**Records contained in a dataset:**
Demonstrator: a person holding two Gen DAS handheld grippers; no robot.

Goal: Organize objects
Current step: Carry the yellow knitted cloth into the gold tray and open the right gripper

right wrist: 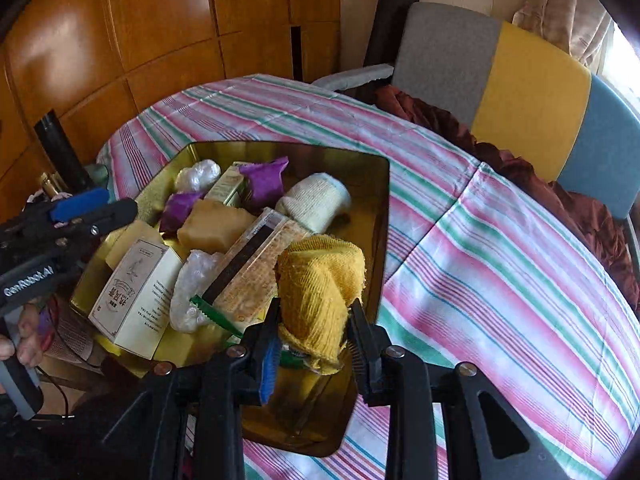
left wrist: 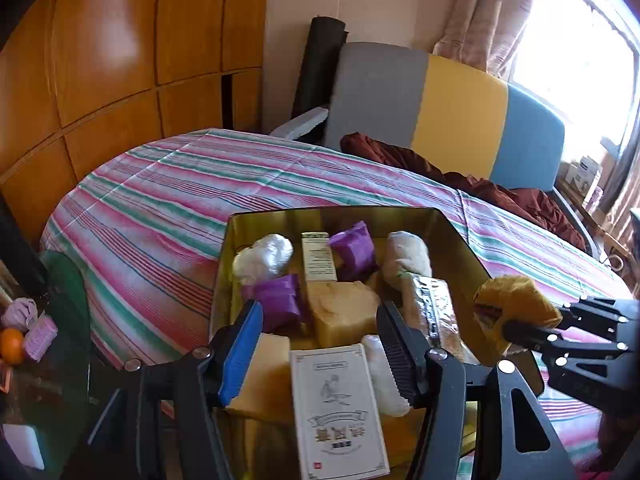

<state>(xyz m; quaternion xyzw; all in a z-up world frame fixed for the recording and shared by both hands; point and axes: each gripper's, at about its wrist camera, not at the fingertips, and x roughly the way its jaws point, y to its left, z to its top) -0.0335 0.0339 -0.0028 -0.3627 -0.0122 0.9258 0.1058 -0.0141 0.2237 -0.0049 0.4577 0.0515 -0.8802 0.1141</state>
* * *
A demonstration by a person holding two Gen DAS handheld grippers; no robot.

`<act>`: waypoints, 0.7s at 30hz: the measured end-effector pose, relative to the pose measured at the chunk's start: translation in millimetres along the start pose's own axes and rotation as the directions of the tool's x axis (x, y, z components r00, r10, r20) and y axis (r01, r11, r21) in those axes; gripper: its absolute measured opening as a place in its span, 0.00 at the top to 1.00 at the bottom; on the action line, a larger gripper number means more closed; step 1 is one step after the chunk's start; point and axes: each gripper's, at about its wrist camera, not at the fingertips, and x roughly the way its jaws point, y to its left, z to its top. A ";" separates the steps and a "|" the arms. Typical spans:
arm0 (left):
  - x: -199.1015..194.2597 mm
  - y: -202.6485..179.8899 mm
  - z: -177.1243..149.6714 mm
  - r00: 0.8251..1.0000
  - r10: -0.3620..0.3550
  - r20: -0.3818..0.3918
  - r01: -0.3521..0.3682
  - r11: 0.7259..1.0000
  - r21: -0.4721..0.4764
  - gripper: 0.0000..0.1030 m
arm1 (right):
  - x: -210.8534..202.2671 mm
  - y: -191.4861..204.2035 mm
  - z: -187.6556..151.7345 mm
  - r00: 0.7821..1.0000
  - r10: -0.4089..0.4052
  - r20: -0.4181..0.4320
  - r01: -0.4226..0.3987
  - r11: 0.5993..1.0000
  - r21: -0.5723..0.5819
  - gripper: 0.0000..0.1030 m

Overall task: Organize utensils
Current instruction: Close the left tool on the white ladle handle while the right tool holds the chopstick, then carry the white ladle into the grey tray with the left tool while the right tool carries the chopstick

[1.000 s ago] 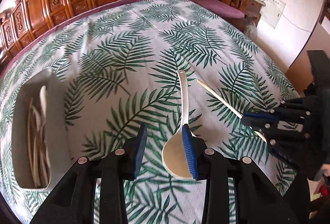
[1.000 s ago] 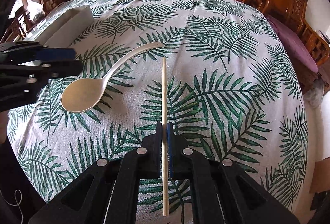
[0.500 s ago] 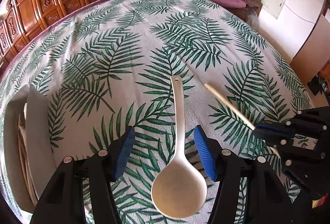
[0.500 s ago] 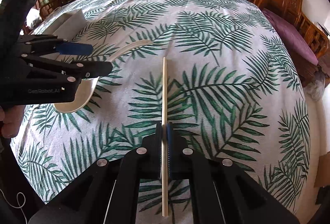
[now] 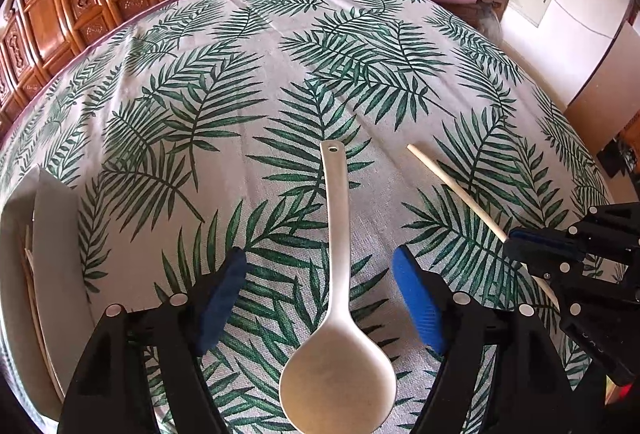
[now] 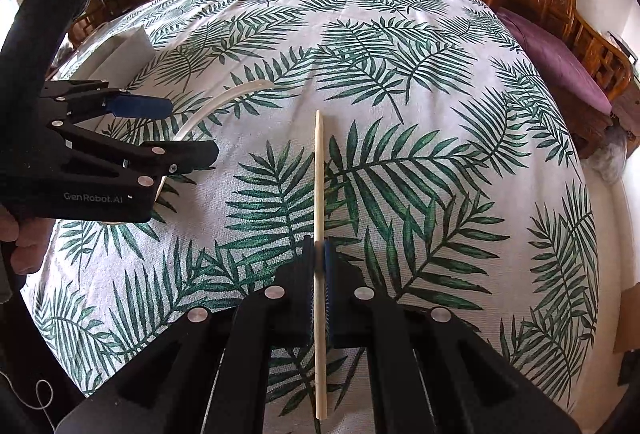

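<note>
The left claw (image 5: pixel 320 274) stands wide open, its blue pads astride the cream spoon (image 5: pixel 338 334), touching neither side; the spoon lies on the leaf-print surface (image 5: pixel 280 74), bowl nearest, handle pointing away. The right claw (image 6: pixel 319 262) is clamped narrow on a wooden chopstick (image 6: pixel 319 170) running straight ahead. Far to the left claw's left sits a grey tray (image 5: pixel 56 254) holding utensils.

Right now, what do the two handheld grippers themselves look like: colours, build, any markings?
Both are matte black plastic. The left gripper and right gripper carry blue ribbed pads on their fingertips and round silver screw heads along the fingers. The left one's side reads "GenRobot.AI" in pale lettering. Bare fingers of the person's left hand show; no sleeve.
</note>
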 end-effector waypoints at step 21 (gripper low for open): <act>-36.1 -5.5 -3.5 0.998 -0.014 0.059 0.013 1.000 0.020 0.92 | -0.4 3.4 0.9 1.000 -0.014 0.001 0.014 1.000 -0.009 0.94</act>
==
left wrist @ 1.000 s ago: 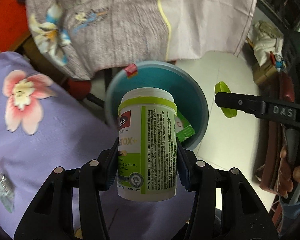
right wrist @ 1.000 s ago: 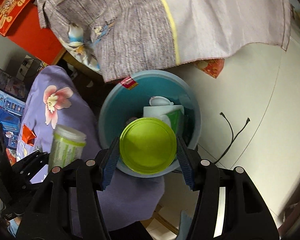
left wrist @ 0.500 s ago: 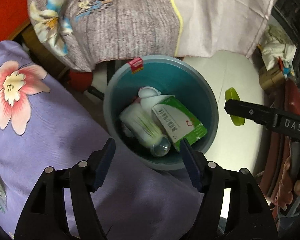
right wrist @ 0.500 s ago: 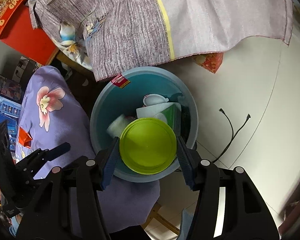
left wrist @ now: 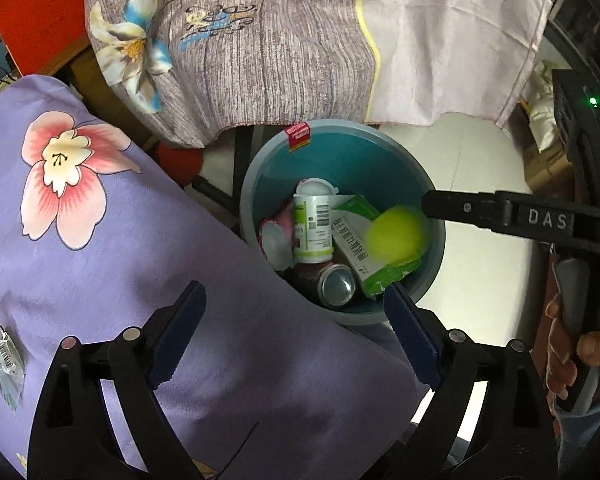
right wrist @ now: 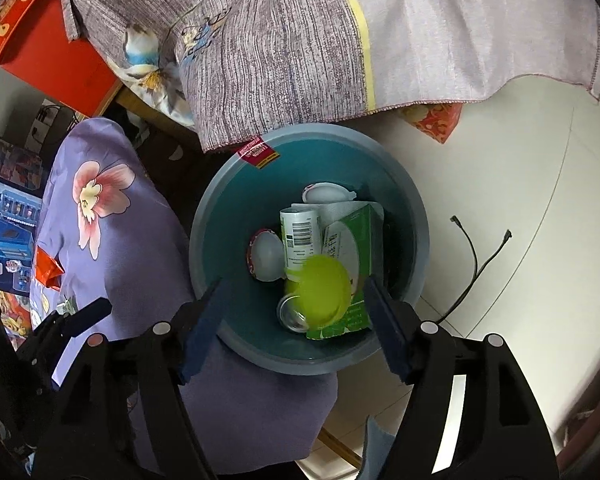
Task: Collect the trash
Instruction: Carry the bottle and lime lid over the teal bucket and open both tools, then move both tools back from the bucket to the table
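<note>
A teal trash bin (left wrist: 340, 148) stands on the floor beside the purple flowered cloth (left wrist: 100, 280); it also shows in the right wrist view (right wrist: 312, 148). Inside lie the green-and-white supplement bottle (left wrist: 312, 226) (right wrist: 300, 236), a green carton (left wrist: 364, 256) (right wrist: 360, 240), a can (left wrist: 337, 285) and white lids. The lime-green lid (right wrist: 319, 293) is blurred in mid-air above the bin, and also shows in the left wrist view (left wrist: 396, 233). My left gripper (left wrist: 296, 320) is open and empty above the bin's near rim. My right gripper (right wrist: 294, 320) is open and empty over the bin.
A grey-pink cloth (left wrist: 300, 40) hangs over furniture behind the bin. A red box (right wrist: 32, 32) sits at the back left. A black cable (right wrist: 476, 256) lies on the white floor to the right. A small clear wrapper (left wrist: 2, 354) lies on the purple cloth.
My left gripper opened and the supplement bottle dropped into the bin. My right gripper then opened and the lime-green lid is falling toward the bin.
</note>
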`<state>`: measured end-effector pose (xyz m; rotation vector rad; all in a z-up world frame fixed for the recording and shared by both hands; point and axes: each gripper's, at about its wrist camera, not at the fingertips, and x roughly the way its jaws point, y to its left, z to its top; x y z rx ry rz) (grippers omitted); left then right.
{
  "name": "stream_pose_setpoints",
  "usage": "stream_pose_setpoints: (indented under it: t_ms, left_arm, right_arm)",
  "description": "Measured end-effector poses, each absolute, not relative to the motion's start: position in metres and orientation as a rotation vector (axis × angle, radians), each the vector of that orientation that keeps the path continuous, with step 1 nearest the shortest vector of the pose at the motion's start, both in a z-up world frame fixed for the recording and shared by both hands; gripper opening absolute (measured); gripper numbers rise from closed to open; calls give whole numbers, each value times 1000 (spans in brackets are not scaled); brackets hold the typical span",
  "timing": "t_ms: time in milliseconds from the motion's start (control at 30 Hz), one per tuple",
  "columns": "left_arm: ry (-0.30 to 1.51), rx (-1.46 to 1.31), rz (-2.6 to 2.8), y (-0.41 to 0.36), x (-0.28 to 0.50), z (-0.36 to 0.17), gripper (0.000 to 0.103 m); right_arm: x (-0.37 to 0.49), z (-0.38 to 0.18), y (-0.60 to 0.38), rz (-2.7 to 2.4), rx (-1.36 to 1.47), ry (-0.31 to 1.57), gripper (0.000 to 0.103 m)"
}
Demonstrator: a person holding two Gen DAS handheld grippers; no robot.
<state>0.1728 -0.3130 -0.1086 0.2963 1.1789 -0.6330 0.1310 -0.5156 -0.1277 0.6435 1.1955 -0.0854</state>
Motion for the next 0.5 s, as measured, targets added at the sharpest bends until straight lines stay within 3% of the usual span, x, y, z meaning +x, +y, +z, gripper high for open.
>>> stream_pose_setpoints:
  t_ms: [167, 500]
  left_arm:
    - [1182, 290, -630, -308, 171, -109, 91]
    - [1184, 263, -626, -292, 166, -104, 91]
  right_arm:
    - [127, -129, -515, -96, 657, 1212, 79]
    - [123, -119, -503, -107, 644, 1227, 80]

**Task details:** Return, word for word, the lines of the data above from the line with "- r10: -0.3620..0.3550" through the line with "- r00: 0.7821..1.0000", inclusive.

**Answer box:**
  - r10: -0.3620..0.3550
  - r20: -0.3818..0.3918
  - r01: -0.3521..0.3682
  - r11: 0.7259..1.0000
  - r21: -0.4721..0.4764
  - gripper: 0.0000..0.1030 m
arm1 (right):
  - x: -210.8534..202.2671 mm
  - y: -191.4861..204.2035 mm
  - z: -187.6556..151.7345 mm
  - r00: 0.7821..1.0000

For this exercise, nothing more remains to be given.